WORK TO COMPLETE:
Your answer must hold only the lines below from the line containing "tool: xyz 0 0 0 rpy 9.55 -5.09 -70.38" through the line containing "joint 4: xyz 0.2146", each reproduced exactly.

EXCERPTED RECORDS:
++++
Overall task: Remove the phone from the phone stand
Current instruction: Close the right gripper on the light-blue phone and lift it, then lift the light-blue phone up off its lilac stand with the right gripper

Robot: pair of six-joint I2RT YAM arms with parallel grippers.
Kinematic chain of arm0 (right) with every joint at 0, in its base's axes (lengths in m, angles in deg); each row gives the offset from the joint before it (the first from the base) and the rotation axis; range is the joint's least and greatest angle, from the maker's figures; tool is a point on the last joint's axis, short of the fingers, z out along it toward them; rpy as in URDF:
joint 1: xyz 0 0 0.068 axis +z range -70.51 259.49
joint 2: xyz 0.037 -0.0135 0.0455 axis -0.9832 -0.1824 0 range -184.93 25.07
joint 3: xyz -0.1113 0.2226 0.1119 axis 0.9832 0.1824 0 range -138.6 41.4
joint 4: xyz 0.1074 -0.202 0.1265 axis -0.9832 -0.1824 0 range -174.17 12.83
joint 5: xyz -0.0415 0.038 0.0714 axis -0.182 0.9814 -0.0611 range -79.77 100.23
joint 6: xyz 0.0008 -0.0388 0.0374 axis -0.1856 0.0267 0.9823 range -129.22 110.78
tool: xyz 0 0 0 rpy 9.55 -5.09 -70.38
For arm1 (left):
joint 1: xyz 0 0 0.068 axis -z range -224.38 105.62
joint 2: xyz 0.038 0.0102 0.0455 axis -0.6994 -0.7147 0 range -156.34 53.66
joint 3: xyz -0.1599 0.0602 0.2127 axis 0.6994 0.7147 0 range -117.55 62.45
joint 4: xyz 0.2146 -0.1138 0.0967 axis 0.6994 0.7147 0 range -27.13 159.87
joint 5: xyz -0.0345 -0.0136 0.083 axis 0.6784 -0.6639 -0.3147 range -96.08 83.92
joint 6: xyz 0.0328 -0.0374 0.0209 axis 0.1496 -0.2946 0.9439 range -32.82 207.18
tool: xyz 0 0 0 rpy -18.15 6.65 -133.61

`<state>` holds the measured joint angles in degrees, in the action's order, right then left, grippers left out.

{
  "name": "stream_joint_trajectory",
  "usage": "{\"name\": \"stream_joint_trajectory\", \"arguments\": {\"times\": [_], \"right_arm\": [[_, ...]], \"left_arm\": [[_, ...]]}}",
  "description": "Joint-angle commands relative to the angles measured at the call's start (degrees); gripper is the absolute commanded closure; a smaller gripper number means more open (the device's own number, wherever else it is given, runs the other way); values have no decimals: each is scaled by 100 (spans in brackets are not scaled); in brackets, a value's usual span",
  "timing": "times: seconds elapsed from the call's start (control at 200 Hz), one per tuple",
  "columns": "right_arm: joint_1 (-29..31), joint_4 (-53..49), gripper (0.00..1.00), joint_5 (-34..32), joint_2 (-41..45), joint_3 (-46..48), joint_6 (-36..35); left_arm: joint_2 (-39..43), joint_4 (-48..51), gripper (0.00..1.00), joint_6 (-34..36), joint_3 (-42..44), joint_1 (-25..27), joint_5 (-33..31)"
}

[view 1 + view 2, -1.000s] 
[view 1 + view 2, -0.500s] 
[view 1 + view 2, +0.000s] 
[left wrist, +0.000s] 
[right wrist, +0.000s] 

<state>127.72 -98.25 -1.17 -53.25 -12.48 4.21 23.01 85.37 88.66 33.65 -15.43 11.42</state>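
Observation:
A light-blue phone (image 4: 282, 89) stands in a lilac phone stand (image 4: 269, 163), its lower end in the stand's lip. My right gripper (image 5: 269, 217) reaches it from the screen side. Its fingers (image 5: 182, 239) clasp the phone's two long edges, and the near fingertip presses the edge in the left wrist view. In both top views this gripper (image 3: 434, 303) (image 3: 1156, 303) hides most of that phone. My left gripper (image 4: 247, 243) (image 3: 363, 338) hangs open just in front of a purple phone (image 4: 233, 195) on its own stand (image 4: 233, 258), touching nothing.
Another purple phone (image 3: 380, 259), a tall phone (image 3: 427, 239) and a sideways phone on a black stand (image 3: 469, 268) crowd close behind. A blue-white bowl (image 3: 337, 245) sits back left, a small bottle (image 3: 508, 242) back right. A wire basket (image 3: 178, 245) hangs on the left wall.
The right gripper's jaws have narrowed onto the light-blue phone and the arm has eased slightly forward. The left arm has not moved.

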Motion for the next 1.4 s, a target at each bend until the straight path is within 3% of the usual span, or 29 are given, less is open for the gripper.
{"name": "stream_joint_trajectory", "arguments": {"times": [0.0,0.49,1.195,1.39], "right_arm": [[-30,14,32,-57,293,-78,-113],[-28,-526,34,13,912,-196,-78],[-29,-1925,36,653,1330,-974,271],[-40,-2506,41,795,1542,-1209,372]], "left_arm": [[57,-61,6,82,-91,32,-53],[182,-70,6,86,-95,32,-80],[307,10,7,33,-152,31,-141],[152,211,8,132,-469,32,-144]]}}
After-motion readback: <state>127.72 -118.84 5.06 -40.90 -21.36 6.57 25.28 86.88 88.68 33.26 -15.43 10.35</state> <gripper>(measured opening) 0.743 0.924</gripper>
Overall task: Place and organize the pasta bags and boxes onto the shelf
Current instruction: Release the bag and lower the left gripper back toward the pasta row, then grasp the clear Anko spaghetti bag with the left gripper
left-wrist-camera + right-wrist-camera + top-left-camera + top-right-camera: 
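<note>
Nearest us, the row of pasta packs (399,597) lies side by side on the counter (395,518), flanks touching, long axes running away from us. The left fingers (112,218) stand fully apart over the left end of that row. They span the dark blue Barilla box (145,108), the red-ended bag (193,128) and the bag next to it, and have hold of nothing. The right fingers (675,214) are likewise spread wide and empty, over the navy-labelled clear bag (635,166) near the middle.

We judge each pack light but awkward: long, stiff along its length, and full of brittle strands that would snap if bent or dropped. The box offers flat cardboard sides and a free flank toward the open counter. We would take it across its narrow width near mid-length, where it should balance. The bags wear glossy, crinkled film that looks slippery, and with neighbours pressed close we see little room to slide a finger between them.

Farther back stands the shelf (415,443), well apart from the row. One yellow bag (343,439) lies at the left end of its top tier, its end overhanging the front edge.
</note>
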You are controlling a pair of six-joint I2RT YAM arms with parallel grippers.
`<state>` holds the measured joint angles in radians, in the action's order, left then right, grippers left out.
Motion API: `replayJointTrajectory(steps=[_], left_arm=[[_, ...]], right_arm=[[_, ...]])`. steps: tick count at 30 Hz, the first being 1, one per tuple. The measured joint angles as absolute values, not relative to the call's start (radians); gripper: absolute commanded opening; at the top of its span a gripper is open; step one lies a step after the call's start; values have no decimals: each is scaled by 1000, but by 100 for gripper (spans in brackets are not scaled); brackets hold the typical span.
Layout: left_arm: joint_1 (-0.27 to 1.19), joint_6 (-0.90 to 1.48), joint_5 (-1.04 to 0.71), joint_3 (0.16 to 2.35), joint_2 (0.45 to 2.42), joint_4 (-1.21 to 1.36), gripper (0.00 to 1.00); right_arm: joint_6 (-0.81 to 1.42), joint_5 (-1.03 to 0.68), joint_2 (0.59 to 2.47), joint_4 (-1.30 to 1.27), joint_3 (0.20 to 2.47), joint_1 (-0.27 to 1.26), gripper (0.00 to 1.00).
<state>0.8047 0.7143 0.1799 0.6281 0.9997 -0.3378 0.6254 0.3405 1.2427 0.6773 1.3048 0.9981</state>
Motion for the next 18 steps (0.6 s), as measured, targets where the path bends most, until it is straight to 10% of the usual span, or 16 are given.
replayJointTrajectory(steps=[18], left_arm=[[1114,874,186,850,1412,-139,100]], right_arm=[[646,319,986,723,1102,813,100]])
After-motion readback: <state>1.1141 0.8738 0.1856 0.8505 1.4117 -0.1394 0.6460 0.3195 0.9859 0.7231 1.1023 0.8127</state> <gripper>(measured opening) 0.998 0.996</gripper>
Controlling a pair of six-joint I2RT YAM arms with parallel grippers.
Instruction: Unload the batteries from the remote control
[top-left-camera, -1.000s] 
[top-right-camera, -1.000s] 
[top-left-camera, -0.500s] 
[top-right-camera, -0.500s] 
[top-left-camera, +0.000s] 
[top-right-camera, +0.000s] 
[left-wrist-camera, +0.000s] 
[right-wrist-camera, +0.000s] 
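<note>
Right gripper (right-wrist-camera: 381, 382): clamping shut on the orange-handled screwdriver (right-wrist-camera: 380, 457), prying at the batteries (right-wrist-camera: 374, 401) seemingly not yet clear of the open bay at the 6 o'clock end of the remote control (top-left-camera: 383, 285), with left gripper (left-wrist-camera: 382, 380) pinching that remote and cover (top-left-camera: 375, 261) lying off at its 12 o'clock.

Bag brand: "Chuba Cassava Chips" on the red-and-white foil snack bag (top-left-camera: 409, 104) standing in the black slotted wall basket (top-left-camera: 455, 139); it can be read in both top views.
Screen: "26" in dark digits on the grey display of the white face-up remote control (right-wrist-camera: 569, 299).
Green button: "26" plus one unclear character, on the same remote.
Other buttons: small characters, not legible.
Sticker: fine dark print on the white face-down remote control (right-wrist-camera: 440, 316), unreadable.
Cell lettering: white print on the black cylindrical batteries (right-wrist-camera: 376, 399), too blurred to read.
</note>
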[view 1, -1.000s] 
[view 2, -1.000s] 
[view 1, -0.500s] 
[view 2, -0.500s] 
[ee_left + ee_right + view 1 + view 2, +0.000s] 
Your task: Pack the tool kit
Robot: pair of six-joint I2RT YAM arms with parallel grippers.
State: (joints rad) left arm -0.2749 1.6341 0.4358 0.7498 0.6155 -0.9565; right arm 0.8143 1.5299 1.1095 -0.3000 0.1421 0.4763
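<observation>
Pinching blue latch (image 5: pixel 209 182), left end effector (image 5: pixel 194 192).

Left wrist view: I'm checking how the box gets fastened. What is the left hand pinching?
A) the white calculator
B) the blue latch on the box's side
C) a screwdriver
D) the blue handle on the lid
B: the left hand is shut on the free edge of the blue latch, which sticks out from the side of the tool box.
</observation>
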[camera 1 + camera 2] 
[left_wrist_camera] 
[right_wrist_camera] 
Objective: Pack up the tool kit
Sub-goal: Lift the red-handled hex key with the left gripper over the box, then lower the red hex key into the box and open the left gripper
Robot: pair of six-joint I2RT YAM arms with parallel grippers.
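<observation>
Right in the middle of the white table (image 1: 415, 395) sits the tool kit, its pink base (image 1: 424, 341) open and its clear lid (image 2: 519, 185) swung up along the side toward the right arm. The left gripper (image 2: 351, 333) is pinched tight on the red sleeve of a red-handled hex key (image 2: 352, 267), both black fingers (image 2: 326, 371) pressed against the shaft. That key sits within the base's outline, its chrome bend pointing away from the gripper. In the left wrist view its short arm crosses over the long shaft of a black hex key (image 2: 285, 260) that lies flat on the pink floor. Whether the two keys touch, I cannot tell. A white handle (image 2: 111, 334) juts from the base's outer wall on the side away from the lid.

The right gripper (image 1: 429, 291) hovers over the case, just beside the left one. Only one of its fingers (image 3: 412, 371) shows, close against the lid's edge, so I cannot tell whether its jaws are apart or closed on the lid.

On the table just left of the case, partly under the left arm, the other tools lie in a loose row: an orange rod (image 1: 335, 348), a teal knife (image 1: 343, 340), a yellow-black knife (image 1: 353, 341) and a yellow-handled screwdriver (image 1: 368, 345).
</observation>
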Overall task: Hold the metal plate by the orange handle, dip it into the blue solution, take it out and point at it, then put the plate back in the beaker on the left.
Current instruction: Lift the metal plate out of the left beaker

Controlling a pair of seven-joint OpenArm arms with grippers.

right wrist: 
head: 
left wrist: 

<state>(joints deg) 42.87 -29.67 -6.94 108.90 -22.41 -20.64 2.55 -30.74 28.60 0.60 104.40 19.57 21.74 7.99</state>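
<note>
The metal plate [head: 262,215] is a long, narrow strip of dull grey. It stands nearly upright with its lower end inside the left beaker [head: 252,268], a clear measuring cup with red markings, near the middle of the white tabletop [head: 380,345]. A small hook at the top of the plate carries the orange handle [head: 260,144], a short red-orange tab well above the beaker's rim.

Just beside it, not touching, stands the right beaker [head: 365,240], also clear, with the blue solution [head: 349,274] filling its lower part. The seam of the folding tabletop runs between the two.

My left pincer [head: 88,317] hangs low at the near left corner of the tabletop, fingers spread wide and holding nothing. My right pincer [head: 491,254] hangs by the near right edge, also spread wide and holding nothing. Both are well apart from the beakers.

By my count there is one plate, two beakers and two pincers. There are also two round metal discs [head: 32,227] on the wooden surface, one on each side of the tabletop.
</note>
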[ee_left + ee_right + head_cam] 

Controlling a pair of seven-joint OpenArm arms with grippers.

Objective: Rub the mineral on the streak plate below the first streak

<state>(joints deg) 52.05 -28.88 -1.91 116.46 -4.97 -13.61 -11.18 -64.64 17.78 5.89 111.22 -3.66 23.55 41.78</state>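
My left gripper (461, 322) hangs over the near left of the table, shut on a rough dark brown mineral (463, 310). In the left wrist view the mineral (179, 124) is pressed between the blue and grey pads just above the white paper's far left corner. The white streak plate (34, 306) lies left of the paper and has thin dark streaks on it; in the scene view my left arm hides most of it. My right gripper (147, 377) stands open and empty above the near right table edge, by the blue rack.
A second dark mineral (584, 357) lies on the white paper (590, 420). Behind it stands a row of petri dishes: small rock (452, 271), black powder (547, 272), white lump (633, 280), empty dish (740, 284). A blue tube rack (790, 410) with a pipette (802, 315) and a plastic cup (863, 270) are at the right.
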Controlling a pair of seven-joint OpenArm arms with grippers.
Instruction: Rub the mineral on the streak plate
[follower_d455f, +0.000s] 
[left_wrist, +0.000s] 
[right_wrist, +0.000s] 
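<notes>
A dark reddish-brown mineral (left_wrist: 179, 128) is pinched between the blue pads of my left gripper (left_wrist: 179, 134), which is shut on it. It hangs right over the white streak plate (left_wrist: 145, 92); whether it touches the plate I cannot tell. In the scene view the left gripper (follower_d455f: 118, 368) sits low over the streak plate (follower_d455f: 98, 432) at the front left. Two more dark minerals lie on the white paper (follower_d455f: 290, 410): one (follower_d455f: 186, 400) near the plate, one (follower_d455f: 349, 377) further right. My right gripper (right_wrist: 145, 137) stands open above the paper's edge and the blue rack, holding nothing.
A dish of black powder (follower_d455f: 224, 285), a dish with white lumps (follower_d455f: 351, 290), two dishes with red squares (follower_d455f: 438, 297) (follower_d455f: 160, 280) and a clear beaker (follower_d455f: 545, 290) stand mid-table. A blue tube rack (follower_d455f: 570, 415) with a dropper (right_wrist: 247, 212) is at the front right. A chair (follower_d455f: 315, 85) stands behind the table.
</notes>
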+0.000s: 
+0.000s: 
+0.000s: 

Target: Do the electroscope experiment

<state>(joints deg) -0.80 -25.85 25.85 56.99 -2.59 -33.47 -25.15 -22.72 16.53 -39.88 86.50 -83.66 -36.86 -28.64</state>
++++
ANSWER FOR THE TASK:
tool: xyz 0 0 0 rpy 9.55 -5.09 -70.38
For arm1 (left):
joint 1: xyz 0 0 0.068 axis -z range -224.38 105.62
joint 2: xyz 0.038 0.0102 0.0455 axis -0.6994 -0.7147 0 range -156.34 53.66
joint 3: xyz -0.1599 0.0602 0.2127 axis 0.6994 0.7147 0 range -117.55 62.45
joint 4: xyz 0.2146 -0.1138 0.0967 axis 0.6994 0.7147 0 range -27.13 159.87

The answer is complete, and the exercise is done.